START MATERIAL PROVIDED

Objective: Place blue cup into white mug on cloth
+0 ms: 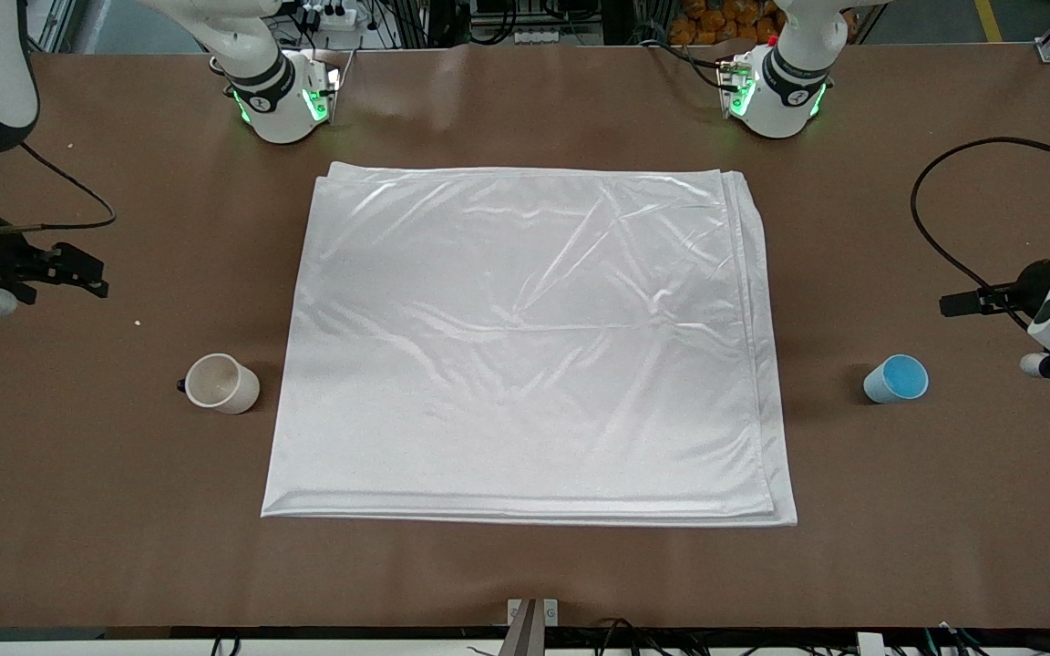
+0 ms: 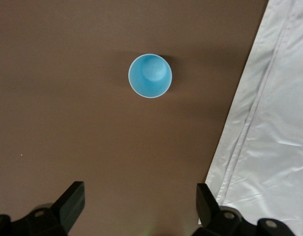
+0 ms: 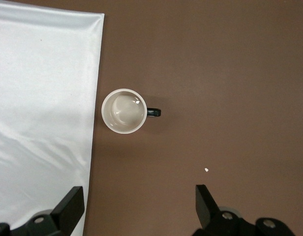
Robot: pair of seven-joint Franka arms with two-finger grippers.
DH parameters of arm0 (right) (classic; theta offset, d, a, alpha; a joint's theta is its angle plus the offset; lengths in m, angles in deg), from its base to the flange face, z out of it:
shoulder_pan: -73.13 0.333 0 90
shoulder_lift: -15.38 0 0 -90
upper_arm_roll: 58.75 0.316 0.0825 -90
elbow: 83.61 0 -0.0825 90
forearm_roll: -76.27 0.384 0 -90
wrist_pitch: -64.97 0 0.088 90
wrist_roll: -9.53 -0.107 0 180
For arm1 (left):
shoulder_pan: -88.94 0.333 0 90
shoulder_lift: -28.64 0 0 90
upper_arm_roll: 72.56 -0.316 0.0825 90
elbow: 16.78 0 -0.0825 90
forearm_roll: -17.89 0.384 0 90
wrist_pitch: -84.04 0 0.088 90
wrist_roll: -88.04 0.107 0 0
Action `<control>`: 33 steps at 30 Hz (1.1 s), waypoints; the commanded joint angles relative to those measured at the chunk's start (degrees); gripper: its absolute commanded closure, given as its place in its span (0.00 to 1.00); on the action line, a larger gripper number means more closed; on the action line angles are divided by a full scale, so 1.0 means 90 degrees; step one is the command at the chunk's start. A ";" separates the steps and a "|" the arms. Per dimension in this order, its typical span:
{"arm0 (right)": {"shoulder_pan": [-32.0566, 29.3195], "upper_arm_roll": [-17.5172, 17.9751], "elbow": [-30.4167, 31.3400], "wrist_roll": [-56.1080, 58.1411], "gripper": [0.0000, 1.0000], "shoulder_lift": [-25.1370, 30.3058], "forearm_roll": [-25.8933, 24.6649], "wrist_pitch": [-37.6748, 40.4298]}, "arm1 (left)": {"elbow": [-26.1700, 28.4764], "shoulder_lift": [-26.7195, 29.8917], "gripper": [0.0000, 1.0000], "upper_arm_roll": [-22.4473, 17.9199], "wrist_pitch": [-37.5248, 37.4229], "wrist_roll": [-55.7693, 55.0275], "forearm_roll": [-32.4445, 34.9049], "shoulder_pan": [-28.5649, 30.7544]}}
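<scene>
The light-blue cup (image 1: 896,379) stands upright on the bare brown table at the left arm's end, beside the cloth's edge; it also shows in the left wrist view (image 2: 150,75). The off-white mug (image 1: 221,384) with its dark handle stands upright on the table at the right arm's end, just off the cloth; it also shows in the right wrist view (image 3: 123,111). The shiny white cloth (image 1: 530,337) lies flat mid-table, bare. My left gripper (image 2: 140,206) is open and empty over bare table near the cup (image 1: 972,301). My right gripper (image 3: 140,206) is open and empty over bare table near the mug (image 1: 78,269).
The arm bases (image 1: 283,100) (image 1: 776,91) stand along the table's robot edge. A black cable (image 1: 931,228) loops over the table at the left arm's end. A small white crumb (image 1: 137,322) lies near the mug. The cloth's layered edge shows in both wrist views (image 2: 250,147) (image 3: 43,98).
</scene>
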 commanded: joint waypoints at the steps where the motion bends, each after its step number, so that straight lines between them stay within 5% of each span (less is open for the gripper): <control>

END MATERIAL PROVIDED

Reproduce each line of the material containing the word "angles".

DH parameters of arm0 (right) (classic; theta offset, d, a, alpha; a joint's theta is its angle plus the offset; lengths in m, angles in deg), from its base to the flange face, z out of it:
Action `<control>`: 33 steps at 30 Hz (1.1 s), waypoints; the commanded joint angles relative to those measured at the chunk's start (degrees); gripper: its absolute commanded closure, given as its place in its span (0.00 to 1.00); on the action line, a larger gripper number means more closed; on the action line angles are divided by a full scale, so 1.0 means 90 degrees; step one is the command at the chunk's start. A ";" separates the steps and a "|" the arms. Per dimension in this order, its typical span:

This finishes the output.